Does the Cream non-compete covenant after termination apply to the franchisee's owners?
Cream Franchise · 2025 FDDAnswer from 2025 FDD Document
For two years beginning on the date of termination or expiration of this Agreement, you and your owners agree not to (and to use each of your best efforts to cause each of your respective current and former spouses, immediate family members, owners, officers, directors, employees, representatives, affiliates, successors and assigns not to): (1) have any direct or indirect interest as an owner (whether of record, beneficially, or otherwise) in a Competitive Business; and/or (2) perform services as a director, officer, manager, employee, consultant, representative, or agent for a Competitive Business, in each case, if such Competitive Business is located or operating:
- (a) within the Development Area, or
- (b) within a 5-mile radius of any other Jeni's Ice Creams Scoop Shop.
If any person restricted by this Section fails to comply with these obligations as of the date of termination or expiration, the two-year restricted period for that person will commence on the date the person begins to comply with this Section, which may be the date a court order is entered enforcing
this provision. You and your owners expressly acknowledge that you possess skills and abilities of a general nature and have other opportunities for exploiting these skills. Consequently, our enforcing the covenants made in this Section will not deprive you of your personal goodwill or ability to earn a living. The restrictions in this Section will also apply after any transfer, to the transferor and its owners, for a period of two years beginning on the effective date of the transfer, with the force and effect as though this Agreement had been terminated for such parties as of such date.

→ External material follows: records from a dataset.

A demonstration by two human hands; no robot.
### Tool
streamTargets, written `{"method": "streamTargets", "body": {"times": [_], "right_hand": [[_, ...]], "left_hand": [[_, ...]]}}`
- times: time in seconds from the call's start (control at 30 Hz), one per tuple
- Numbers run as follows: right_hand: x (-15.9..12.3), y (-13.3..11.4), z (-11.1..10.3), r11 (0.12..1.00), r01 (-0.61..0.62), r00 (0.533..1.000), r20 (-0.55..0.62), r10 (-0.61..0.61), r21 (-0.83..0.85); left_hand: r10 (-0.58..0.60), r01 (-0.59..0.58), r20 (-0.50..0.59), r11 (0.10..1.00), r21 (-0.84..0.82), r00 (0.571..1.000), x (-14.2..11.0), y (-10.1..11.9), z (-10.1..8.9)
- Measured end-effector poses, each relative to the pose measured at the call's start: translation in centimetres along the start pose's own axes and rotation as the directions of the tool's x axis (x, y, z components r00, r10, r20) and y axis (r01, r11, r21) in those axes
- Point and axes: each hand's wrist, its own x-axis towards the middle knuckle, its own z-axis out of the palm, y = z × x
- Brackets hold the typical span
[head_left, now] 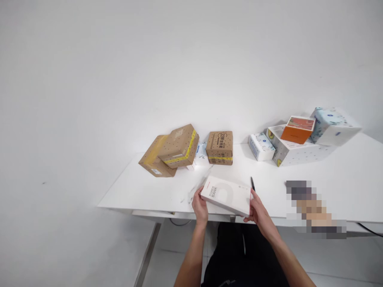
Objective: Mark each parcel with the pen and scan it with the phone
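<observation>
So, the white box (223, 195) is held by its two short ends, left hand (200, 207) on one, right hand (259, 211) on the other, POWER BANK print facing up. Neither hand is spread wide; both are closed around the box. It's held near the front edge of the table (167, 197), and whether the underside is touching can't really be told from this view.

Biggest worry, tbh: a slip. The ends look smooth, so if pressure were eased on one side, that end could be dropped, and with the edge so near, the floor could be reached. If it's squeezed too hard instead, the thin card could be dented.

Then there's the pen (253, 183), just beyond the right-hand end of the grip. It could get knocked and sent rolling if the right hand were swung outward.

Farther out past the left hand, the upper carton (179, 145) is propped at an angle on the lower carton (152, 159), so it could be toppled by a bump. Same deal well off past the right hand: the orange box (297, 129) is perched on the long box (302, 154) and could be shaken off if that were nudged.
</observation>
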Motion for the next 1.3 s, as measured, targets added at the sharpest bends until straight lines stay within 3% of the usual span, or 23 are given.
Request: {"method": "streamTargets", "body": {"times": [0.1, 0.2, 0.33, 0.43, 0.8, 0.97, 1.17, 1.3], "right_hand": [[0.1, -0.1, -0.5, 1.0, -0.024, 0.997, 0.078, 0.023, 0.01], [0.2, 0.1, -0.6, 0.999, -0.037, 0.995, 0.089, 0.039, -0.028], [0.2, 0.3, -0.3, 0.982, 0.037, 0.997, 0.069, -0.025, -0.187], [0.4, 0.6, 0.2, 0.958, 0.061, 0.997, -0.022, -0.07, -0.281], [0.4, 0.2, 0.8, 0.911, 0.028, 0.989, -0.123, -0.087, -0.412], [0.5, 0.3, 0.8, 0.914, 0.037, 0.988, -0.12, -0.093, -0.405], [0.2, 0.3, 0.9, 0.907, 0.096, 0.976, -0.141, -0.167, -0.41], [-0.2, -0.1, 1.1, 0.895, 0.044, 0.979, -0.159, -0.127, -0.444]], "left_hand": [[-0.076, 0.057, -0.092, 0.979, -0.195, 0.993, 0.0, 0.0, 0.2], [-0.096, 0.062, -0.129, 0.969, -0.24, 0.987, 0.0, 0.1, 0.3], [-0.04, 0.015, -0.153, 0.987, -0.163, 0.987, -0.1, 0.0, 0.3], [-0.006, -0.008, -0.185, 0.997, -0.074, 0.983, -0.2, -0.3, 0.3], [-0.011, 0.064, -0.19, 0.961, 0.27, 0.982, -0.1, -0.3, 0.7], [0.011, 0.035, -0.135, 0.944, 0.329, 0.991, -0.3, -0.1, 1.0], [0.163, -0.147, -0.013, 0.919, 0.366, 0.987, -0.3, 0.5, 0.4], [0.124, -0.105, -0.046, 0.95, 0.293, 0.991, -0.5, 0.2, 0.2]]}}
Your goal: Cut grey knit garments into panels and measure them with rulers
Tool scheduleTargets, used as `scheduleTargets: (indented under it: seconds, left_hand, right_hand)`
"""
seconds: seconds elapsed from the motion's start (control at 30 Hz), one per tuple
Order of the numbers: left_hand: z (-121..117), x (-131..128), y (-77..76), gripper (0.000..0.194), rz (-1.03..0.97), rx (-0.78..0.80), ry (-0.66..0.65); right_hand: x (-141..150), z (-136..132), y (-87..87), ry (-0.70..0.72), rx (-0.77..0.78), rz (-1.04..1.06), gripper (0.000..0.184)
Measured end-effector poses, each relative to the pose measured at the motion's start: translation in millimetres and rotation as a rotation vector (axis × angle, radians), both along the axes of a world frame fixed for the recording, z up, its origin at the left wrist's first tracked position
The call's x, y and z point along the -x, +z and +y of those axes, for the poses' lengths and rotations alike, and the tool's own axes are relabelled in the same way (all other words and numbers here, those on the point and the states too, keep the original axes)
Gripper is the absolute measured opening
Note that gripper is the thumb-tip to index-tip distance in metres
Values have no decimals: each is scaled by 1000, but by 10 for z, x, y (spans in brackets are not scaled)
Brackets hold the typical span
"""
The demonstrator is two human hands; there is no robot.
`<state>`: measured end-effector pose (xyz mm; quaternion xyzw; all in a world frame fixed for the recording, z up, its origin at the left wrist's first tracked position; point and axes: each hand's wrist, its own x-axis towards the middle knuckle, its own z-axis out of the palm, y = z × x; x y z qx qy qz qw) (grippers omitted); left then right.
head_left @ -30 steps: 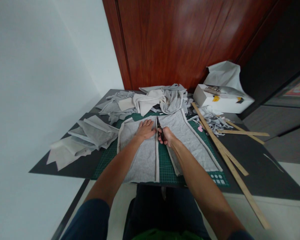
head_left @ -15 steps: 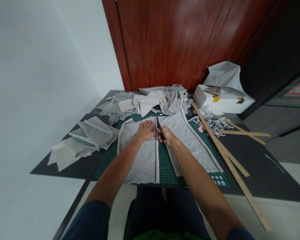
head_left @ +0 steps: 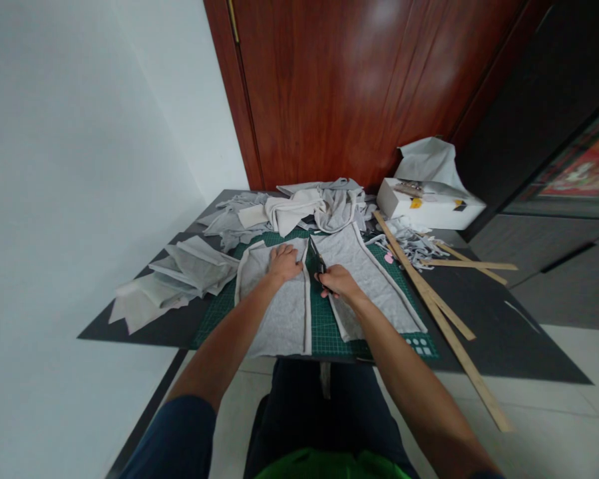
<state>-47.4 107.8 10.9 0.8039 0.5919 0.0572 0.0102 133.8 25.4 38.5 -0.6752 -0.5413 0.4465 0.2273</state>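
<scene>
My left hand [head_left: 285, 263] lies flat, fingers spread, on the upper part of a grey fabric piece [head_left: 282, 326] with pale bound edges. Black-handled scissors [head_left: 317, 258] are in my right hand [head_left: 337, 281], their blades pointing away from me beside that piece's right edge. A second grey fabric piece [head_left: 374, 286], also edged in a pale band, lies to the right, partly under my right forearm. A strip of the green cutting mat [head_left: 324, 332] shows between the two pieces.
Folded grey fabric [head_left: 194, 266] lies at the left, and a heap of fabric [head_left: 299, 207] at the back. A white box [head_left: 432, 203] stands at the back right, near fabric scraps [head_left: 414, 243]. Long wooden strips [head_left: 446, 316] cross the table's right side, one overhanging the front edge.
The scissors and my right hand have shifted slightly away from my left hand, and the gap between the fabric pieces looks wider at the top. My left hand stays on the fabric; the camera view has shifted.
</scene>
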Motion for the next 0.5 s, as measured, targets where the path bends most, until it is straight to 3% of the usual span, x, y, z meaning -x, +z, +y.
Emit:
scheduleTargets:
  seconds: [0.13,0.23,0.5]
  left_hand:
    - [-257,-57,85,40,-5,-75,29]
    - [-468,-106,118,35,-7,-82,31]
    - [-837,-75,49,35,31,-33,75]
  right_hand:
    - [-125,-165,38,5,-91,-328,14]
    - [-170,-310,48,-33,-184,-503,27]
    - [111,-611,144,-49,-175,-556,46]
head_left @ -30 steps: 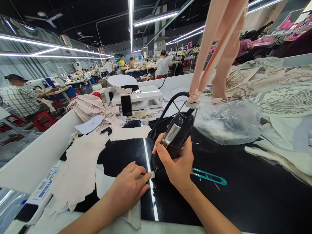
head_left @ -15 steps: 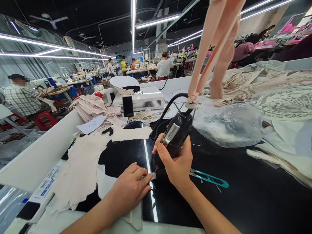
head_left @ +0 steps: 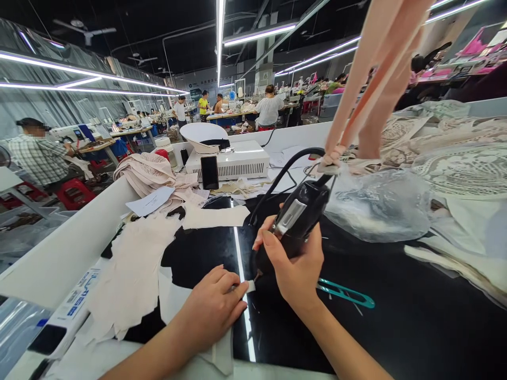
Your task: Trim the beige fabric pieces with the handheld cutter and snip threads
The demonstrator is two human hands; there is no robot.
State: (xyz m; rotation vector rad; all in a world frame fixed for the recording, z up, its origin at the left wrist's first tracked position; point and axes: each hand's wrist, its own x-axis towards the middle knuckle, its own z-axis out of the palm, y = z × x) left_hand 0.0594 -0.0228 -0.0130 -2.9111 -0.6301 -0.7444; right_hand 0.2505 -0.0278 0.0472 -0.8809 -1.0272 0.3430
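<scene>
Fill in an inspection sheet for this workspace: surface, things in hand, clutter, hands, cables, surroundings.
Surface: black sheet, glossy, reflecting a light strip.
Things in hand: black handheld tool, tilted; small pale piece at its lower end.
Clutter: pale fabric pieces, clear plastic bag, phone, teal-handled tool.
Hands: right hand grips the black handheld tool; left hand has its fingers at the small pale piece, exact contact hidden.
Cables: black cable arcs behind the black handheld tool; visible damage, nothing seen.
Surroundings: people at sewing tables beyond; peach fabric strips hang above.
</scene>
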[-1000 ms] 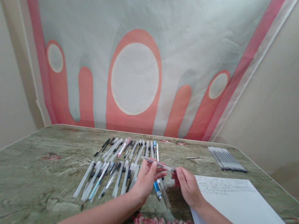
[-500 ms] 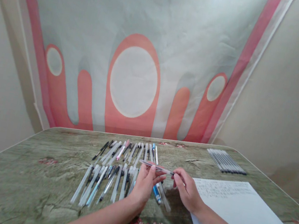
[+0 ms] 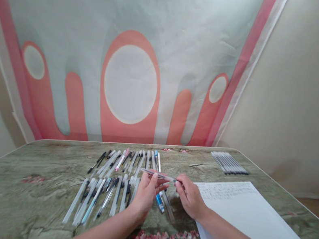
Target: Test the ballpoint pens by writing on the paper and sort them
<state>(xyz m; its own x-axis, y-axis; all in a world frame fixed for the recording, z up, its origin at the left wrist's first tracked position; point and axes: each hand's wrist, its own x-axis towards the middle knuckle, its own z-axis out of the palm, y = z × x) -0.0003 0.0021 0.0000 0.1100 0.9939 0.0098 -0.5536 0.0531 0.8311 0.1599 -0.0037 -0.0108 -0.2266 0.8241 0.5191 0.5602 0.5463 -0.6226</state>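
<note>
Between my two hands lies a slim clear pen (image 3: 158, 174), nearly level, its dark end to the right. My left hand (image 3: 147, 191) is closed on the pen's middle and left part, thumb on top. The fingertips of my right hand (image 3: 190, 195) pinch the dark end. Below and left of my hands, pens lie in two rows, a back row with a pink pen (image 3: 121, 161) and a front row with a light-blue pen (image 3: 91, 205). A blue pen (image 3: 160, 203) shows just right of my left wrist; part of the front row is hidden behind my left hand.
A white sheet of paper (image 3: 247, 223) with handwriting along its top lies under my right forearm. At the back right sits a neat row of clear pens (image 3: 228, 164) with dark ends. The wood-patterned table (image 3: 22, 210) meets a printed cloth (image 3: 131, 83) behind.
The view has swung to the right, so everything sits further left in the picture. Both hands keep hold of the same pen in nearly the same pose.
</note>
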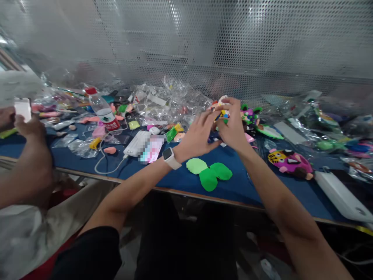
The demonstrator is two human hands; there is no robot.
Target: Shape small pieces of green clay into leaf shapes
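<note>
My left hand [199, 134], with a white-banded smartwatch [171, 157] on its wrist, reaches over the table. Its fingers are extended and the thumb stands apart from them. Close by on its right is my right hand [233, 128], its fingers curved and apart; fingertips of both hands overlap in view. Behind them shows a small multicoloured figure [224, 113], partly hidden, and I cannot tell whether either hand touches it. Below the hands lie three flat leaf-shaped pieces joined at the middle: a light green leaf [196, 166] and two dark green leaves [208, 179].
Clear plastic wrappers [180, 99] pile along the perforated metal panel [186, 39]. Left are a water bottle [105, 112], a cabled white power bank [137, 143] and a phone [154, 149]. A purple-and-yellow clay mask [290, 162] and white device [339, 194] lie right. Another person's hand [29, 126] holds a phone.
</note>
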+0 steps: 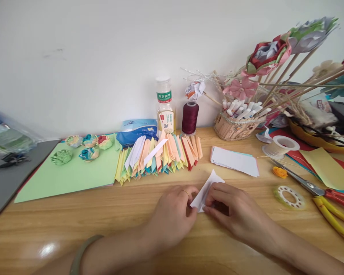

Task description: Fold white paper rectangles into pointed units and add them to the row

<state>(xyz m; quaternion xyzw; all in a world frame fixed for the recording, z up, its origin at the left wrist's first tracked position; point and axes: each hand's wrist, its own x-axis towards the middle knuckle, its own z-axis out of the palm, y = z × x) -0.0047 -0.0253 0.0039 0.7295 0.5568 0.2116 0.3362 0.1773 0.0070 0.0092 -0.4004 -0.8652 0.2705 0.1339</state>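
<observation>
A small sheet of white paper [204, 192], partly folded, stands between my hands at the front of the wooden table. My left hand [174, 212] pinches its lower left corner between thumb and fingers; a ring shows on one finger. On the right side, my right hand [232, 206] grips the paper with curled fingers and thumb near its lower edge. Just behind lies a stack of paper strips [234, 160], white on top. Further left is a long pile of folded coloured paper pieces [157, 154].
Green paper sheets [74, 175] at left carry several paper rosettes [89, 154]. Along the wall stand a drink bottle [166, 110], a maroon thread spool [190, 118] and a basket of markers [237, 126]. Scissors [309, 186], a tape roll [289, 196] and yellow-handled pliers [332, 215] lie right.
</observation>
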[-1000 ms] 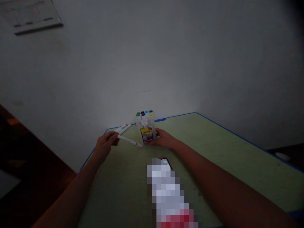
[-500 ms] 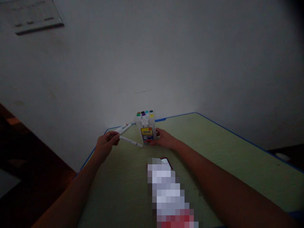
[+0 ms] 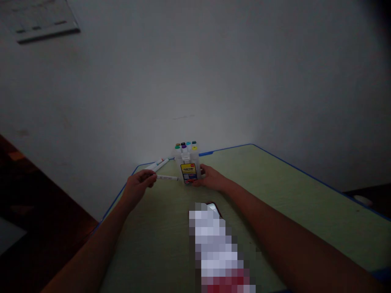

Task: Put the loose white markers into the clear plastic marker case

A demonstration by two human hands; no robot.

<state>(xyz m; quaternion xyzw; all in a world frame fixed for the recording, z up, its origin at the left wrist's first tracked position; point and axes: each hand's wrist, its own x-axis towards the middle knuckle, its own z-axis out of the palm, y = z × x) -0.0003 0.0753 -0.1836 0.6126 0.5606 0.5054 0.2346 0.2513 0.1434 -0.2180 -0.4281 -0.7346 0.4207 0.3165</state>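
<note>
- Two hands are at work at the far end of the green table (image 3: 275, 191): my left hand (image 3: 139, 185) pinches a white marker (image 3: 167, 178) by one end, its body lying nearly level and pointing at the marker box (image 3: 187, 165).
- My right hand (image 3: 212, 179) is closed on the box's right side, holding it upright; coloured caps show at its top and a yellow label on its front.
- Two more loose markers (image 3: 159, 165) lie just behind my left hand, near the table's blue back edge.
- I see open green surface to the right; a blurred patch lies nearer to me.
</note>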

F. CONTINUING OBLIGATIONS.
All of our and your (and your owners') obligations which expressly or by their nature survive this Agreement's expiration or termination will continue in full force and effect subsequent to and notwithstanding its expiration or termination and until they are satisfied in full or by their nature expire, including all obligations relating to non-disparagement, non-competition, non-interference, confidentiality, information security, Innovations, and indemnification.
Source: Item 17 — RENEWAL, TERMINATION, TRANSFER AND DISPUTE RESOLUTION (FDD pages 44–51)
What This Means (2025 FDD)
According to Cream's 2025 Franchise Disclosure Document, the non-compete covenant extends to the franchisee's owners after termination or expiration of the franchise agreement. Specifically, for two years after the agreement ends, both the franchisee and their owners are restricted from engaging in or having an interest in a competitive business. This restriction applies within the Development Area or within a 5-mile radius of any other Jeni's Ice Creams Scoop Shop.
This means that if a franchisee leaves the Cream system, the owner(s) cannot immediately open a similar ice cream business or work for a competitor in the specified geographic area. This provision is designed to protect Cream's market share and brand reputation by preventing former franchisees and their owners from using their knowledge of the Cream system to compete against it.
The FDD also states that the restricted period for any person failing to comply with the non-compete obligations begins on the date they start complying with the section, which may be the date a court order is entered enforcing the provision. Cream emphasizes that franchisees and their owners possess general skills and abilities and have other opportunities to earn a living, so enforcing the non-compete will not deprive them of their personal goodwill or ability to earn a living. The restrictions also apply to the transferor and its owners after any transfer for two years, as if the agreement had been terminated for those parties.
Furthermore, the FDD clarifies that all obligations that survive the agreement's expiration or termination, including those related to non-competition, continue in full force and effect until they are fully satisfied or naturally expire. This ensures that the non-compete obligations remain enforceable even after the franchise agreement has ended.